WHAT TO DO » Exact copies of the lines below are the goal; any images in them are dropped.

── STORED DATA

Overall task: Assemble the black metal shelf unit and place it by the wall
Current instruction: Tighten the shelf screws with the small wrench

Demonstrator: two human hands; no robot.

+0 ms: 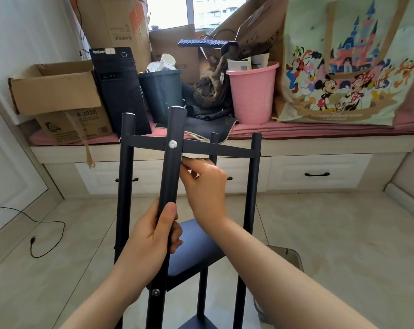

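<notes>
The black metal shelf unit [253,186] stands upright on the floor right in front of me, with round posts, a top frame and a dark shelf board [196,248] lower down. A silver screw [172,144] sits in the nearest post [171,176] at the top frame. My left hand [151,236] grips that post below the screw. Just under the top frame, my right hand [204,184] has its fingers curled against the post's right side; what they pinch is hidden. A second screw [156,292] shows lower on the post.
Behind the shelf runs a window bench with drawers [317,174], crowded with cardboard boxes [56,91], a black computer tower [119,89], a dark bin [162,93], a pink bucket [253,93] and a large cartoon bag [348,60]. A black cable [35,233] lies on the tiled floor at left.
</notes>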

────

TASK SOLUTION »
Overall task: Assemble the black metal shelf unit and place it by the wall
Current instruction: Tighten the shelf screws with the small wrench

Demonstrator: two human hands; no robot.

+0 ms: 

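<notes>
The black metal shelf unit [253,186] stands upright on the floor right in front of me, with round posts, a top frame and a dark shelf board [196,248] lower down. A silver screw [172,144] sits in the nearest post [171,176] at the top frame. My left hand [151,236] grips that post below the screw. Just under the top frame, my right hand [204,184] has its fingers curled against the post's right side; what they pinch is hidden. A second screw [156,292] shows lower on the post.
Behind the shelf runs a window bench with drawers [317,174], crowded with cardboard boxes [56,91], a black computer tower [119,89], a dark bin [162,93], a pink bucket [253,93] and a large cartoon bag [348,60]. A black cable [35,233] lies on the tiled floor at left.
</notes>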

With this output, the exercise is done.